Failure demo (hinted handoff + recovery):

make kill-n2
curl -X PUT http://localhost:9001/kv/a -d "1" -v
make start-n2
# after a moment, n2 should catch up via hinted handoff / anti entropy
curl http://localhost:9002/kv/a -v

Local run (no Docker)

Run each node in a separate terminal:

go run ./cmd/node --id=n1 --config=nodes.json
go run ./cmd/node --id=n2 --config=nodes.json
go run ./cmd/node --id=n3 --config=nodes.json

Architecture diagram (simple)

flowchart LR
  Client --> Coordinator
  Coordinator --> Ring

  Coordinator --> Replica1
  Coordinator --> Replica2

  Coordinator --> Fallback
  Fallback --> HintWAL
  HintWAL --> Replica1

  Coordinator --> MemStore
  MemStore --> KVWAL
  MemStore --> Snapshot

  AntiEntropy --> Replica2
  AntiEntropy --> Coordinator
Loading

How it works

  • A node receiving a client request acts as Coordinator.
  • Coordinator uses the ring to choose the preferred replica set (size N).
  • Writes succeed after W acknowledgements; reads return after R responses.
  • If a preferred replica is down, Coordinator writes to a fallback node (sloppy quorum) and includes a hint pointing to the intended target.
  • Fallback persists the hint; a background loop later delivers the record to the intended replica (hinted handoff).
  • Anti-entropy periodically compares key metadata across peers and pulls newer records to converge even without reads.
  • KV WAL ensures data survives restarts; snapshots optionally compact state.

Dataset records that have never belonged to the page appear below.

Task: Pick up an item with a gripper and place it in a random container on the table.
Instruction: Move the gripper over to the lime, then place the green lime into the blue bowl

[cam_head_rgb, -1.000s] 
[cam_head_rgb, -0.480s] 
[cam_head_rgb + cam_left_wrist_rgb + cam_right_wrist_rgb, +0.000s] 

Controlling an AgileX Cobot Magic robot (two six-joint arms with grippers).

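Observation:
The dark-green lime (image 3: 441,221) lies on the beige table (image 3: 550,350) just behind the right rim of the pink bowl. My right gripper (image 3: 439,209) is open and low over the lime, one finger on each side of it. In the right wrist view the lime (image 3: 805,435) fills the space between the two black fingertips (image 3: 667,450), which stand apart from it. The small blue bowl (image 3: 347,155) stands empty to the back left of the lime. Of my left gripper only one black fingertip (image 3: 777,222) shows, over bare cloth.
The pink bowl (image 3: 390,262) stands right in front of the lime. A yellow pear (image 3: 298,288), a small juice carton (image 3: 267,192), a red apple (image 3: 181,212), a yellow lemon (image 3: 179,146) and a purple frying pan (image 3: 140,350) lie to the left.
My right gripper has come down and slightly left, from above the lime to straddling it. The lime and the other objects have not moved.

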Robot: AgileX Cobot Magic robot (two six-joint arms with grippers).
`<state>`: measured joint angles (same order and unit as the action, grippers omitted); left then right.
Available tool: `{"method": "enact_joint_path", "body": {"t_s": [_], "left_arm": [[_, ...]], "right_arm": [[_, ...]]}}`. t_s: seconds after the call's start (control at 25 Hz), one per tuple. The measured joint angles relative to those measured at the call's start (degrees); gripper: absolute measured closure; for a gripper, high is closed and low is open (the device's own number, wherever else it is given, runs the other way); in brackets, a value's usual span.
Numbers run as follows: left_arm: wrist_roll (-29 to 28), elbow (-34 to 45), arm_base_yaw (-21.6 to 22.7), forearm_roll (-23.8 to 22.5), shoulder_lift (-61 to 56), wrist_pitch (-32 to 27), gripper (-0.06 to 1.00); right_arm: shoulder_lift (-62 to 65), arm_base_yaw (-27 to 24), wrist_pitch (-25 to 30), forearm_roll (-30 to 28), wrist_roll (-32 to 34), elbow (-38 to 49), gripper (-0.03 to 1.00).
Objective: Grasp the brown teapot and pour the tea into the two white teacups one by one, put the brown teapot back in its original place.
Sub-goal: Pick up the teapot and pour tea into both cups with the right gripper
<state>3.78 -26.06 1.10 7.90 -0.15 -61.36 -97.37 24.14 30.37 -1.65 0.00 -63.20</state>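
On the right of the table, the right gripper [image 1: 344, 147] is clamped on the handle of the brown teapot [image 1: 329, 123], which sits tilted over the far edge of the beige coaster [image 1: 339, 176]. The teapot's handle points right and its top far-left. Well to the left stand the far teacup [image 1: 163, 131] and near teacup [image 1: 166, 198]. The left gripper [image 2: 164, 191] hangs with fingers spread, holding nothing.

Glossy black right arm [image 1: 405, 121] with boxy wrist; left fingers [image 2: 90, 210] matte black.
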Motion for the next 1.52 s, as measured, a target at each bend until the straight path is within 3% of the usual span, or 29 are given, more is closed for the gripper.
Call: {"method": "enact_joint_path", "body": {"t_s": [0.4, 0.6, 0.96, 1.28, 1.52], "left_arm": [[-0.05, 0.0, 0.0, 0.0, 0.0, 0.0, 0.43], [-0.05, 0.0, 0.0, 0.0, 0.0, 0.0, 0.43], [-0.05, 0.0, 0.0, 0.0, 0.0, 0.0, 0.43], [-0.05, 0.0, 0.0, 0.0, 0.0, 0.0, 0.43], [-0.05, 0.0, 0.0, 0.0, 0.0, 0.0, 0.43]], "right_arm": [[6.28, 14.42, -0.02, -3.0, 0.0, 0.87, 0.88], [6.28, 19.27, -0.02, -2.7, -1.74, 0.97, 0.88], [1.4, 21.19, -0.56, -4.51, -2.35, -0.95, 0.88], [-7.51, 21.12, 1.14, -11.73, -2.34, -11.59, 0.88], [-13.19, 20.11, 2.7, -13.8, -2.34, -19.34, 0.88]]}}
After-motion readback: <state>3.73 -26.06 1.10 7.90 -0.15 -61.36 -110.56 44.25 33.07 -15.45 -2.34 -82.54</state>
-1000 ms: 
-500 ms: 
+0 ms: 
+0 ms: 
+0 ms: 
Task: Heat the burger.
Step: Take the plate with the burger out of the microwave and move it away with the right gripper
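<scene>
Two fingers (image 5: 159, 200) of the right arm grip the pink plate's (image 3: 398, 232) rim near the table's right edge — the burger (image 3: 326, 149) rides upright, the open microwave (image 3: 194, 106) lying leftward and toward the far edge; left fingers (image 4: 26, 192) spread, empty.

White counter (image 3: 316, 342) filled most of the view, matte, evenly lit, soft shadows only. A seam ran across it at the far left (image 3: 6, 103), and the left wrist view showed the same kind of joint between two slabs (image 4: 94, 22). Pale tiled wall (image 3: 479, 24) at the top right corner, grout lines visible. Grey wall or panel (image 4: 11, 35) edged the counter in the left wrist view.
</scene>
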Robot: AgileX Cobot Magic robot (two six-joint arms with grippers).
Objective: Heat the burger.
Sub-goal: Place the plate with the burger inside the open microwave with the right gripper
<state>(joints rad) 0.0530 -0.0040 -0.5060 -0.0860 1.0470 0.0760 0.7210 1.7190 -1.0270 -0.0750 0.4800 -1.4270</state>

Quick start (Windows / PowerShell)

Start 3 nodes (3 terminals)

go run . -id n1 -config nodes.json
go run . -id n2 -config nodes.json
go run . -id n3 -config nodes.json

Health checks

curl.exe http://127.0.0.1:9001/health
curl.exe http://127.0.0.1:9002/health
curl.exe http://127.0.0.1:9003/health

Basic PUT/GET

curl.exe -i -X PUT -d "meow" http://127.0.0.1:9001/kv/cat
curl.exe http://127.0.0.1:9002/kv/cat

Configuration (N/R/W)

  • N = replication factor (replicas per key)
  • W = write quorum (acks required to succeed)
  • R = read quorum (responses required to succeed)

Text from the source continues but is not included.